Le troisième avantage, probablement le plus important, est tout simplement le respect des équipes les unes envers les autres à travers la communication et la connaissance. Ainsi, chacun des départements apprécie à sa juste valeur le travail et l’utilité de l’autre, ce qui est un gage précieux de respect. De même, lorsqu’on a conscience que nos collègues travaillent vraiment bien, cela nous incite à faire au moins aussi bien. C’est un peu une spirale vertueuse qui tire tout le monde vers le haut.
Quelle place accordez-vous à la formation et au management des compétences dans le dispositif des ressources humaines ?
De par nos métiers innovants, on apprend beaucoup dans le temps. Les réunions internes qui peuvent porter sur des thèmes comme « Comment bien recruter », « Comment bien manager » ou « Comment bien parler en public » ou les conférences traitant des dernières tendances de nos métiers jouent un rôle essentiel.
On dispose également du Blablalearn, qui est un outil vidéo interne où les chefs de département expliquent leur métier et celui de leur équipe, aux nouveaux arrivants notamment.
Étant une société innovante, beaucoup de formations dispensées par des organismes ne sont malheureusement pas adaptées, car nos métiers évoluent tout les jours et sont très récents dans le concept.
Nous prônons également une valeur affichée sur nos murs : « Share more, learn more ». Ce slogan incite tout le monde à partager. Vous pouvez aller voir n’importe qui dans la société et lui poser une question, il fera tout ce qu’il peut pour vous aider et vous apprendre des choses.
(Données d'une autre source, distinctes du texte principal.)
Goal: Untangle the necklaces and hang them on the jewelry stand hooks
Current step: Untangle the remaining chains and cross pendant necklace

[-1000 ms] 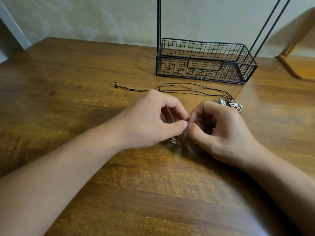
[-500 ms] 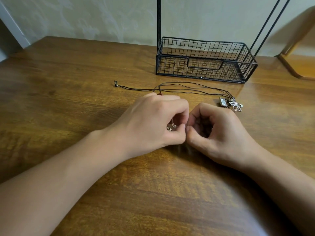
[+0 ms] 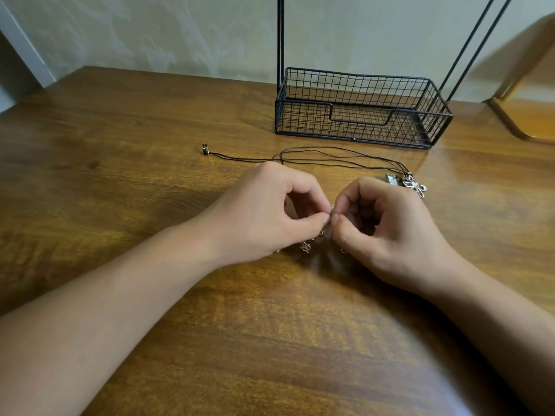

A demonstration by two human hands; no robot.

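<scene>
My left hand (image 3: 264,211) and my right hand (image 3: 387,223) meet fingertip to fingertip above the wooden table, both pinching a thin silver chain necklace (image 3: 306,246). Its small pendant dangles below my left thumb; most of the chain is hidden by my fingers. Beyond the hands lie black cord necklaces (image 3: 324,156) stretched across the table, with silver pendants (image 3: 413,184) at their right end and a clasp (image 3: 205,149) at the left. The black wire jewelry stand (image 3: 357,115) stands at the back; its hooks are out of frame.
The stand's basket base has upright rods (image 3: 280,37) on the left and slanted rods (image 3: 474,46) on the right. A wooden chair (image 3: 528,115) sits at the far right. A wall runs behind the table (image 3: 120,163).
Both hands have lifted slightly and the chain's pendant has dropped from between my left fingers to hang below the thumb. The cord necklaces have not moved.
</scene>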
Nous sommes vraiment dans cet esprit-là. C’est une valeur que nous partageons et nous sommes convaincus que l’on apprend beaucoup en partageant ensemble.
Connaissez-vous chacun de vos salariés personnellement ? Ont-ils un accès direct à vous ?
Il est impossible de gérer 300 personnes en direct et je ne connais malheureusement pas les prénoms de tous les collaborateurs, surtout avec la vitesse de croissance qui est la nôtre. Cependant, la porte de mon bureau est toujours ouverte et tout le monde me tutoie dans l’entreprise. Je suis très accessible, tout comme mes associés, Francis et Nicolas.
Vous êtes l’un des entrepreneurs dont on parle le plus actuellement en France, un de ceux qui poussent la génération startupper à réussir et à afficher des ambitions mondiales. En êtes-vous fier? Quelles valeurs voulez-vous faire passer?
Deux choses me rendent très positif et heureux concernant la situation actuelle. Premièrement, nous montrons grâce à Blablacar qu’il est possible, souhaitable et même apprécié d’avoir un environnement de travail extrêmement motivant et innovant.
Créer un contexte favorable permet d’aimer ce que l’on fait et suscite l’envie de construire ensemble. Aujourd’hui, on a trop tendance à considérer et à réduire le travail à un salaire alors que cela peut surtout être un moyen de s’épanouir et de se réaliser. La finalité poursuivie est de travailler et de construire des projets ensemble.
D’autre part, je suis fier de me dire que toutes les personnes qui sont passées dans notre entreprise repartiront en ayant vu que c’était possible. Il s’agit d’une sorte d’école interne éduquant à la manière de travailler intelligemment ensemble et de manière positive. J’espère que lorsque les collaborateurs nous quitteront naturellement, ils essaieront de recréer et d’appliquer ces méthodes vertueuses dans d’autres structures.